Sorry to have bothered y'all with that.

[EDIT] Also found the other info I was looking for on Tekin's site. Apparently H31 is the number I needed to know. Looks like I need to have some upgrading done soon.[/EDIT]


----------



## OvalmanPA (Mar 21, 2000)

Technically "they say" H27 would be the lowest you should use for charging NiMH cells but we have used everything from E26 (one of the first models) to H31 to charge everything from 2/3A cells on up to 3300s with no difference in the way the charger peaks the pack. The newer (H28-H31) software versions do add a P0 mode that is supposedly made for NiMH cells but I normally don't use it at all. When I have used it, it didn't seem to peak out the pack fully enough (temp wise) to my liking. I normally use CS and P2 for all of my charging and repeaking respectively.


----------



## David B. (Nov 23, 2004)

Thanks much for that feedback. Once I got home and fired them up to see their versions, I discovered that my 112A has h31 already. My admittedly older C model is h27. If you had this setup, would you upgrade the C to h31? $50 + shipping is a fair sum if h27 can do the same job.

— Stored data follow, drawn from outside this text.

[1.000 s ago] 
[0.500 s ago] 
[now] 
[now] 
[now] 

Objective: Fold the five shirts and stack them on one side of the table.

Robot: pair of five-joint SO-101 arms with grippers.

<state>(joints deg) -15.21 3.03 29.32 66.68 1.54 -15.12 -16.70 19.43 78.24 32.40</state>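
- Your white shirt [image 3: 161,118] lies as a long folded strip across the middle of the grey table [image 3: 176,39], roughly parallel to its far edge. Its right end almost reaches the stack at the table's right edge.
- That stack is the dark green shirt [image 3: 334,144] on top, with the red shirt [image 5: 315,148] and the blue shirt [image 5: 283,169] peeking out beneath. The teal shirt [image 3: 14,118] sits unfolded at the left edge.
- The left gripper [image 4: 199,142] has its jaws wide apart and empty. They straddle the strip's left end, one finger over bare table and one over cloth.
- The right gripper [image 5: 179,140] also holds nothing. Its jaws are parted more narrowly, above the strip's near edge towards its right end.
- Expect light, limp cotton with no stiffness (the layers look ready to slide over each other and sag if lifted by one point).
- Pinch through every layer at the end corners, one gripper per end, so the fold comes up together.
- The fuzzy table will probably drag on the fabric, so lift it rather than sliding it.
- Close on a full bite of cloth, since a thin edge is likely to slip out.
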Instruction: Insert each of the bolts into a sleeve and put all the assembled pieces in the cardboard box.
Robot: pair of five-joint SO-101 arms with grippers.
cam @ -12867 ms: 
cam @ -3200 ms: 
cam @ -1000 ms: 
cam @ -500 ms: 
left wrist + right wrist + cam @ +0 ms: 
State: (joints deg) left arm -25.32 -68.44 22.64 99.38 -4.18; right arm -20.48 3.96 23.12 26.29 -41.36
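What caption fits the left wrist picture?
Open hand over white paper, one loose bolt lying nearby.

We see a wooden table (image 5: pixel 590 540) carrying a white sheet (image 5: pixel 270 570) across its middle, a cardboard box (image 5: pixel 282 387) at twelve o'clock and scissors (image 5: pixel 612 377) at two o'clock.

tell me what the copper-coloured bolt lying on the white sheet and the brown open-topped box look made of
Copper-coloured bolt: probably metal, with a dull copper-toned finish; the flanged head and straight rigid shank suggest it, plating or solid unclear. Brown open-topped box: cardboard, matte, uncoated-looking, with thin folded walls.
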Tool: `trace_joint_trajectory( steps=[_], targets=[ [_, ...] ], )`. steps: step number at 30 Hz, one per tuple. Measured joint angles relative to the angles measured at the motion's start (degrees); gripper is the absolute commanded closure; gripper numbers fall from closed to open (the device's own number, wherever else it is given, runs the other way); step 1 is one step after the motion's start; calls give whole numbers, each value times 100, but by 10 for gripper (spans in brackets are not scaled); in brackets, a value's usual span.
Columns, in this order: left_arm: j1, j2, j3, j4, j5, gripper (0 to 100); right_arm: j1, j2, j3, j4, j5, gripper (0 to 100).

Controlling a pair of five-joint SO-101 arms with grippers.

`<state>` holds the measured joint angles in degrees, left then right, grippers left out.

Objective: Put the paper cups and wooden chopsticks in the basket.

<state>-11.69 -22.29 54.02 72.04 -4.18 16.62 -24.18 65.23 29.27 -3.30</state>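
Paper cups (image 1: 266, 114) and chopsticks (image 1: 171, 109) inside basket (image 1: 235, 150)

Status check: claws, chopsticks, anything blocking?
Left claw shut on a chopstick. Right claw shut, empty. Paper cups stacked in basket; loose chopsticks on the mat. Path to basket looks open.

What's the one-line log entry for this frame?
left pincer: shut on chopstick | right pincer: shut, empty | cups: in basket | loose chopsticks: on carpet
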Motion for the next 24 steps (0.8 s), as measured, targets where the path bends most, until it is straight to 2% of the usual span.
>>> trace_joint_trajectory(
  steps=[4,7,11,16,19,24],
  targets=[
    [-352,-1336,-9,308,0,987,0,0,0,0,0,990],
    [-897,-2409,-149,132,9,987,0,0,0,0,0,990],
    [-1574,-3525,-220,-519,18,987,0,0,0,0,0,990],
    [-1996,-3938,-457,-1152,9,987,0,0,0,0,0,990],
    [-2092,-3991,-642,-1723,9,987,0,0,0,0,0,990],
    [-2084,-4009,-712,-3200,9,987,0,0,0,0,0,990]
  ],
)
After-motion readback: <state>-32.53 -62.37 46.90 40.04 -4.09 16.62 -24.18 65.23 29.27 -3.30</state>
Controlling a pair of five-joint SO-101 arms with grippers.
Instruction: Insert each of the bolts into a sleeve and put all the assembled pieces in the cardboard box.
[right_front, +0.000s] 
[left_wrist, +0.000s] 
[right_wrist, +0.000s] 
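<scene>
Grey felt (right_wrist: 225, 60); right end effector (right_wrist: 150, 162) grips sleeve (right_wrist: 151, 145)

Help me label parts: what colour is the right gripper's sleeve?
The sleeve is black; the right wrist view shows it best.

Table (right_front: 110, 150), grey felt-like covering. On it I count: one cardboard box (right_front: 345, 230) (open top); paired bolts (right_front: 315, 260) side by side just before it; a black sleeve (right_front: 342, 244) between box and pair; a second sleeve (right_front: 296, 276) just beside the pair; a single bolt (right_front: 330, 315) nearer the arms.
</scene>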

And you use cold start (CS)? I could've sworn that was a no-no with NiMHs and these chargers. Glad I posed the question here and got some insight.


----------



## rcone4u2 (Sep 25, 2001)

I have 3 of the 112c's and they all work fine for charging nimh I have a h27, h28, and h31 they all work fine! great chargers! :thumbsup:


----------



## David B. (Nov 23, 2004)

Thanks to you guys for the replies. It's nice to know that I don't necessarily need to get a new charger since the 112s obviously work with the newer batts.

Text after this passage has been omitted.